Nuclear electricity generation capacity in the Middle East is expected to increase from 3.6 gigawatts (GW) in 2018 to 14.1 GW by 2028 because of new construction starts and recent agreements between Middle East countries and nuclear vendors. The United Arab Emirates (UAE) will lead near-term growth by installing 5.4 GW of nuclear capacity by 2020.
The growth in nuclear capacity in the Middle East is largely attributable to countries in the region seeking to enhance energy security by reducing reliance on fossil fuel resources. Fossil fuels accounted for 97% of electricity production in the Middle East in 2017, with natural gas accounting for about 66% of electricity generation and oil for 31%. The remaining 3% of electricity generation in Middle East countries comes from nuclear, hydroelectricity, and other renewables.

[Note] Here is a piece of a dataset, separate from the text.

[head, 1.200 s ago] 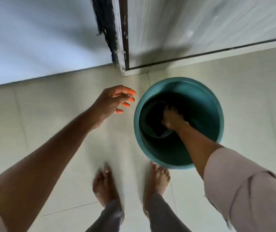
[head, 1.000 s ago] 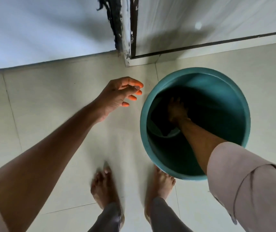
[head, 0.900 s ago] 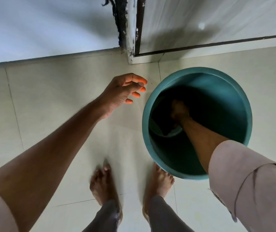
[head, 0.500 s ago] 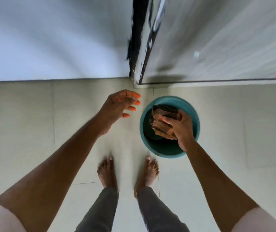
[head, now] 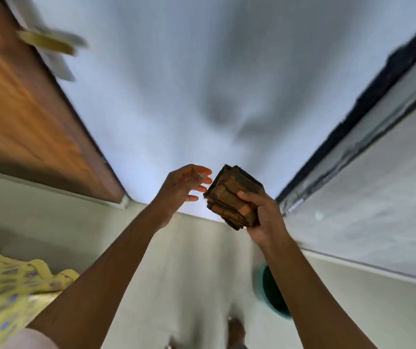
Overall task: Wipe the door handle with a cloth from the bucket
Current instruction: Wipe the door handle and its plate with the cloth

Middle East countries are also adopting nuclear generation to meet increasing electricity demand resulting from population and economic growth. Regional electricity production was more than 1,000 billion kilowatthours (kWh) in 2017, and EIA expects electricity demand to increase 30% by 2028, based on projections in the latest International Energy Outlook. This growth rate is higher than the average global growth rate of 18% over that same period, and higher than the 24% expected growth in non-OECD (Organization for Economic Cooperation and Development) countries.